Austin and Travis County were the first to stand up to Governor Abbott after he threatened to take away criminal justice grant funding from any jurisdiction that did not honor ICE detainers, which he framed as being against the law. Travis County Sheriff Sally Hernandez had announced a new policy after taking office in which she would not honor detainers unless ICE had a warrant, or unless the detainer was for someone accused of homicide, aggravated sexual assault or continuous smuggling.

Even after Abbott followed through on his threat and took more than $1 million in funding from the county, other county officials and the city of Austin still stood behind Sheriff Hernandez. In fact, while visiting with U.S. Attorney General Jeff Sessions in Washington, D.C., Austin Mayor Steve Adler asked Sessions if he believed Austin was a "sanctuary city" and in violation of the law because of Hernandez's policy and Sessions said it was not.
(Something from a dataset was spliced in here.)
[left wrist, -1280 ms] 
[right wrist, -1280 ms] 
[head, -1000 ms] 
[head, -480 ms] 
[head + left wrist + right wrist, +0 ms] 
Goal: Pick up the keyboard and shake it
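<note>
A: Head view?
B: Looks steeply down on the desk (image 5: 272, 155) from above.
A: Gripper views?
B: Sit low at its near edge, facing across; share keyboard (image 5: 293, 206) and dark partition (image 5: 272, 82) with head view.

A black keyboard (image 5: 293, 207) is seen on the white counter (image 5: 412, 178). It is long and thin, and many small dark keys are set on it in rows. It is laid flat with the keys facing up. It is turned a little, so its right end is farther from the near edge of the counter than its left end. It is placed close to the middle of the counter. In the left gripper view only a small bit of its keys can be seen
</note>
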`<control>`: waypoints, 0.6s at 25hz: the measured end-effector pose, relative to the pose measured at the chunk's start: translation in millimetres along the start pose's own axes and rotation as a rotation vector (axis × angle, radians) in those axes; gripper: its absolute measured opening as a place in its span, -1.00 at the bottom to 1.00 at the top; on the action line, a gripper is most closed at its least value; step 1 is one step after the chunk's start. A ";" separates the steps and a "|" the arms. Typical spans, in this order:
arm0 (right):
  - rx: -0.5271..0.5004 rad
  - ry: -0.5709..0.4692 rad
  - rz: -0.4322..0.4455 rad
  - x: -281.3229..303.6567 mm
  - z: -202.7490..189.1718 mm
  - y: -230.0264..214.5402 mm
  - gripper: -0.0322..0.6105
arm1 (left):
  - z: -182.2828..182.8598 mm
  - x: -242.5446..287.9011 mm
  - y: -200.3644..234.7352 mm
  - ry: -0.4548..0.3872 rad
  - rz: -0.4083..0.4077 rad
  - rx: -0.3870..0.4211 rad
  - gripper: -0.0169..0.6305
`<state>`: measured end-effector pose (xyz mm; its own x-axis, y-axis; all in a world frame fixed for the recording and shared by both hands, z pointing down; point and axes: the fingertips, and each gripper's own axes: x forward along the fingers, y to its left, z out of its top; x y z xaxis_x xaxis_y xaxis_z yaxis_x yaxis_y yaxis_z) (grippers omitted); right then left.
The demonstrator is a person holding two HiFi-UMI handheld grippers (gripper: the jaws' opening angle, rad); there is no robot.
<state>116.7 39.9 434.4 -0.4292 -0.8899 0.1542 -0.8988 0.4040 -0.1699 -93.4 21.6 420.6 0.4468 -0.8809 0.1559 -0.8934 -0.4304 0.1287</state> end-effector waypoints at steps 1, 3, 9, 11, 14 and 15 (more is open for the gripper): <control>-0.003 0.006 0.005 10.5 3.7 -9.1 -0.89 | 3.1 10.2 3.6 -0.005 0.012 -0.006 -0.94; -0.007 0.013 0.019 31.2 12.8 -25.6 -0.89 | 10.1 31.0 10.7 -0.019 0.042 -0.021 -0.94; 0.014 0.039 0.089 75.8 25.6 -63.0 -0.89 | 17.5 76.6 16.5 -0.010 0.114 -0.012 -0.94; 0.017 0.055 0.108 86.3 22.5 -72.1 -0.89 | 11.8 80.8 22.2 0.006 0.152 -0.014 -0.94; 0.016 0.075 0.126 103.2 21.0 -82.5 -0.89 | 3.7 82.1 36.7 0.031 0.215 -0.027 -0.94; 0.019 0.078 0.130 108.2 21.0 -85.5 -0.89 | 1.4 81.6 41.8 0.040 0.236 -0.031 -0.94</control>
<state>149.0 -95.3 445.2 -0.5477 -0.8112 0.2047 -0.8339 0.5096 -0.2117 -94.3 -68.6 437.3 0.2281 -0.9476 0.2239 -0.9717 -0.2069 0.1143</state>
Immigration attorneys the Houston Press has talked to said that any possible legal challenges would likely involve equal protection claims — since they argue Hispanics might be racially profiled and asked about immigration status while other groups wouldn't — as well as legal issues involving Abbott mandating sheriffs honor ICE detainers. A federal court in Illinois issued a court order last fall requiring ICE to obtain warrants before issuing detainer requests, which is in line with Hernandez's policy.

On Tuesday, Mayor Adler blasted Abbott for politicizing public safety in Austin by claiming Travis County's policies and Austin's support for them were jeopardizing safety and keeping criminals on the street.
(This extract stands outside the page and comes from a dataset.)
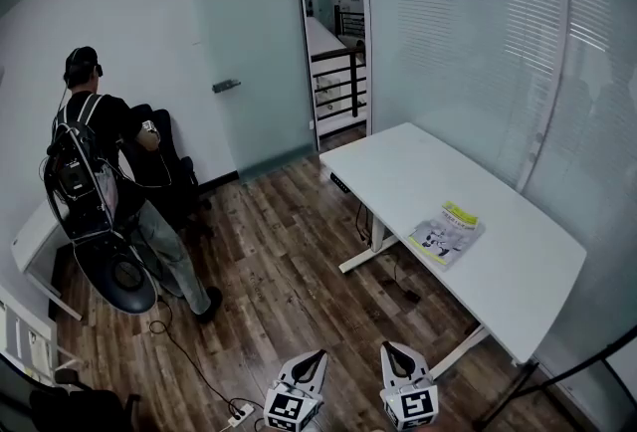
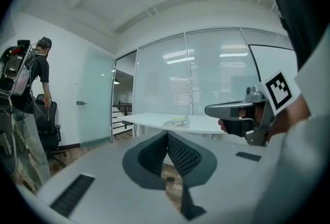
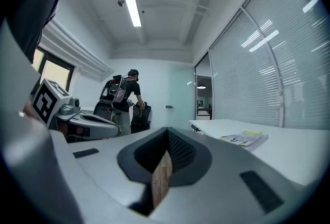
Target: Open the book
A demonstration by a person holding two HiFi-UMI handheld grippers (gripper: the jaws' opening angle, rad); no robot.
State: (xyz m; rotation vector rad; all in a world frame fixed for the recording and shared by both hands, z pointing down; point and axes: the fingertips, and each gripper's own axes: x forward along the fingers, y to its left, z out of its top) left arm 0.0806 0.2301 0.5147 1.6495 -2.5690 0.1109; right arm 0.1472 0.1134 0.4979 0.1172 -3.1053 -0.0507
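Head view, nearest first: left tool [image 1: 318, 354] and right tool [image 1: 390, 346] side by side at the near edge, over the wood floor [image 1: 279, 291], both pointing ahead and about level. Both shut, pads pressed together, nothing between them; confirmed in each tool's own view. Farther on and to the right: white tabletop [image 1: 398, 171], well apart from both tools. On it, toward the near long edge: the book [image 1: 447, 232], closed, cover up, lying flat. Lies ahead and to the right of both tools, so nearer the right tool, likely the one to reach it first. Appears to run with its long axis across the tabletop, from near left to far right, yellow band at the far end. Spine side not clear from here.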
"For five months, public safety in Austin and other cities has been batted around like a political football," he said. Truth is in short supply. This bill began with the suggestion that Austin was violating federal law. That's not true. It begins with a premise that cities like Austin want to keep criminals on our streets. That's not true. It begins with the premise that immigrant communities are less safe and more prone to criminal conduct — and that’s not true. It begins with the premise that federal law has not been meaningfully set, such that states like Texas can go beyond what is required by the federal government, and that's not constitutional.

In closing, he said that officials were looking forward to meeting Governor Abbott in court — where truth, and not politics, would resound.